● EXERCISE DETAILS: Retype the listing without any alteration.

___ SUPPLIED MATERIAL ___

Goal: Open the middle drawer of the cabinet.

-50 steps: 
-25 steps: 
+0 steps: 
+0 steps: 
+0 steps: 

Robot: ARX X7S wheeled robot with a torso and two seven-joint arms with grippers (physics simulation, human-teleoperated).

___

● WRITTEN SOLUTION:
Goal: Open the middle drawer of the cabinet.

-50 steps: 
-25 steps: 
+0 steps: 
+0 steps: 
+0 steps: 

Robot: ARX X7S wheeled robot with a torso and two seven-joint arms with grippers (physics simulation, human-teleoperated).

The exercise has nothing more to it.